# Quelle est la meilleure solution pour créer son propre VPN?



## Einbert (14 Mai 2008)

Bonjour,

Je cherche un moyen de créer mon propre VPN, la partie serveur devant tourner sur Leopard.
Après quelques recherches sur le net, j'ai trouvé plusieurs possibilités de la faire :

Via Hamachi et l'utilitaire HamachiX

Via OpenVPN et Tunnelblick ==> cette solution a l'air bien plus complexe à mettre en place que la précédente et l'utilitaire Tunnelblick possède apparemment encore quelques problèmes sur Leopard

Via VPN-X ==> solution payante comparée aux deux autres et ne fonctionne que sur MAC, ce qui n'est pas le cas avec les deux solutions ci-dessus

Quelqu'un possède-t-il déjà une quelconque expérience avec l'un ou l'autre de ces outils? Existe-t-il encore d'autres moyens de créer un VPN ?

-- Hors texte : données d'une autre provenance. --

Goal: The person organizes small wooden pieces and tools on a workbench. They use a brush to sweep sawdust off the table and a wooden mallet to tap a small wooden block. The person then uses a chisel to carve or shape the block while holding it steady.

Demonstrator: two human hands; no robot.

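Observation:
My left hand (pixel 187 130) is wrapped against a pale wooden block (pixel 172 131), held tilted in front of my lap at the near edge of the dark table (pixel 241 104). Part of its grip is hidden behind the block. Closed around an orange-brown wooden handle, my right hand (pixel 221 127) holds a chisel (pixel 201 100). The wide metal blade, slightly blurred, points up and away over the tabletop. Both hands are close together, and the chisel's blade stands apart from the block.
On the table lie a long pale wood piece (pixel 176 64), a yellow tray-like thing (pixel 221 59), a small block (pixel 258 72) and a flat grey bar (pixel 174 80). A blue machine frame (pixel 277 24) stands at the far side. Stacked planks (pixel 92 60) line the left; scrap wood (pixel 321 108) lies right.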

Je vous remercie d'avance pour vos conseils et témoignages  .

++


----------



## daffyb (14 Mai 2008)

perso, je n'ai pas d'expérience, par contre, à cette adresse tu as un tuto video :
http://www.freemacblog.com/mac-server-series-setting-up-vnc-on-your-mac/


----------



## Einbert (14 Mai 2008)

Le tuto en question parle de VNC et non VPN  . Merci quand même pour le lien.

++


----------



## daffyb (14 Mai 2008)

c'est que je me suis trompé de lien !!  
http://www.freemacblog.com/mac-server-series-setting-up-a-vpn-on-a-mac-with-hamachix/


----------



## Einbert (15 Mai 2008)

C'est bien ce qu'il me semblait... Le plus simple et le plus rapide est d'utiliser Hamachi ou HamachiX (en attendant que Hamachi développe son propre GUI, vu que HamachiX n'est pas développé et supporté par LogMeIn). Encore merci pour le lien.

++


----------